Saide’s African Storybook Initiative has developed an amazing App – the Maker App – on which adults and children can create, publish and share their own stories. All you need is a smart phone or digital tablet. Once downloaded, the App can be used offline, making it suitable for use in environments where connectivity and electricity supply may be constrained. The Maker App is available free from Google Play and the Apple App Store. With a bit of practice, the Maker App is a quick and easy way to create an illustrated storybook using a mobile phone or tablet. To illustrate a story, you can choose images either by photographing something, drawing something and then photographing it, or uploading an image from the easily accessible databank.
ASb was delighted last month to hear that the Story Maker App was selected as one of five finalists for the 2021, UK based Tech4Good Awards in the education category.
Dorcas Wepukhulu, ASb’s East and West African Partner Development Coordinator, reports on how children and adults in remote rural areas of Kenya, Nigeria and Benin have used the App to create and publish stories in the languages of their choice.
During her first visit, earlier this year, to the Kongoni Community Library in Kakamega County, a rural area in the west of Kenya, Dorcas introduced the ASb website and the Maker App to a small group of adults and children. The four children in the group loved the App and were excited to start creating their own stories. One of the boys, Ezekiel Wafula, was so eager to see his story published, that he returned to the library after school hours to complete it. You can read Ezekiel’s story, Hard work pays, here.

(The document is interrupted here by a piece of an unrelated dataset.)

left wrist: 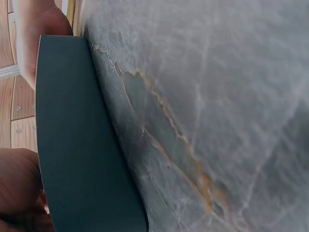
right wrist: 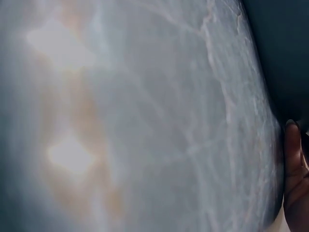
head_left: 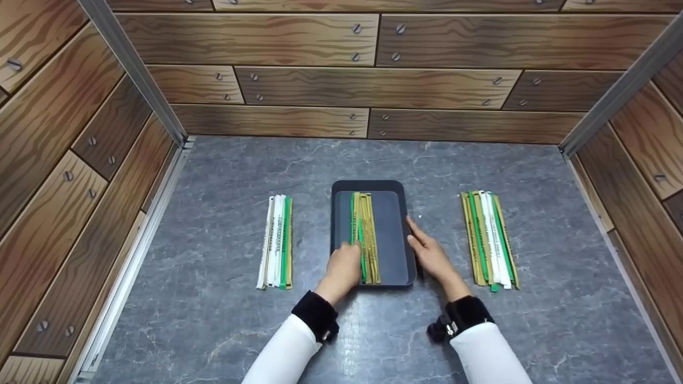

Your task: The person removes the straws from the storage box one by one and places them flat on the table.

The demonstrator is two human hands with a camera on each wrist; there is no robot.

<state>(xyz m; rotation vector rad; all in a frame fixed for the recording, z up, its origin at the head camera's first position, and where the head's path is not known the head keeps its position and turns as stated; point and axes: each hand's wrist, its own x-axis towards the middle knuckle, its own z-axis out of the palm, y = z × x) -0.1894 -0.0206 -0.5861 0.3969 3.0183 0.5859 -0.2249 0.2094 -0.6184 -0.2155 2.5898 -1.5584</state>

Dorcas also reports on how, in Kenya, ordinary people, who have stories to tell, but who have not had the opportunity to share them, can also now do so using the Maker App. One such person is Njeri Wachira who has published some of her nature stories on the ASb Site, an example of which isthe story about the Thompsons Falls in Kenya which you can read here.
In Nigeria, Terkule Aorabee, one of ASb’s Nigerian Champions, has been working closely with ATLAV (Accelerating Tiv Language Among the Vulnerable), an organisation in Benue State that supports the development of literacy among children and adults in the Internally Displaced Persons’ camps whose schooling is interrupted because of displacement. Tiv is one of the major languages spoken across five North Central Nigerian states and in parts of Cameroon.
To celebrate International Literacy Day in September last year, Terkule collaborated with his young son to create and publish two short stories. The aim was to support young children reading for pleasure in the Tiv language. The two books published on the ASb website are Atii ta Aji (level 1) and Atii ta Aji, (level 2). Both have the same basic storyline, but are pitched at two different reading levels so that the books are accessible to very early readers as well as to children that have a little more reading experience. The level two book has longer sentences and more complex vocabulary.
In March this year, Terkule, working with, organized a story making workshop in Benue State introducing the Maker App to a group of primary school teachers, two lecturers from Katsina Federal College of Education, two Tiv Cultural Organisation leaders, and one literacy NGO representative. The excitement of everyone involved about using the App to learn to create stories, is captured by one participant commenting that, “This is the best experience I have gotten in this workshop”.
Since last year, the Trois Soeurs Education Fund (TSEF), a grassroots organisation based in Cotonou, Benin, has also started creating and publishing storybooks for children in two local, marginalised languages, Goungbe and Fongbe. TSEF’s stated mission is, “… to strengthen economic empowerment for individuals in the lowest economic quintile by providing specialised tutoring and literacy programmes.” To date, TSEF has published two books and are currently in the process of creating more titles.
To support the story making and publishing process, the ASb team have put together a Guide comprising a collection of tried and tested methods used to create storybooks with children for children. These include methods for creating storybooks on paper as well as for creating stories digitally on a tablet or mobile phone, using the African Storybook Maker App.
To promote early grade reading and literacy, the Guide offers support to teachers by providing strategies for encouraging the integration of storytelling, reading and writing into literacy lessons.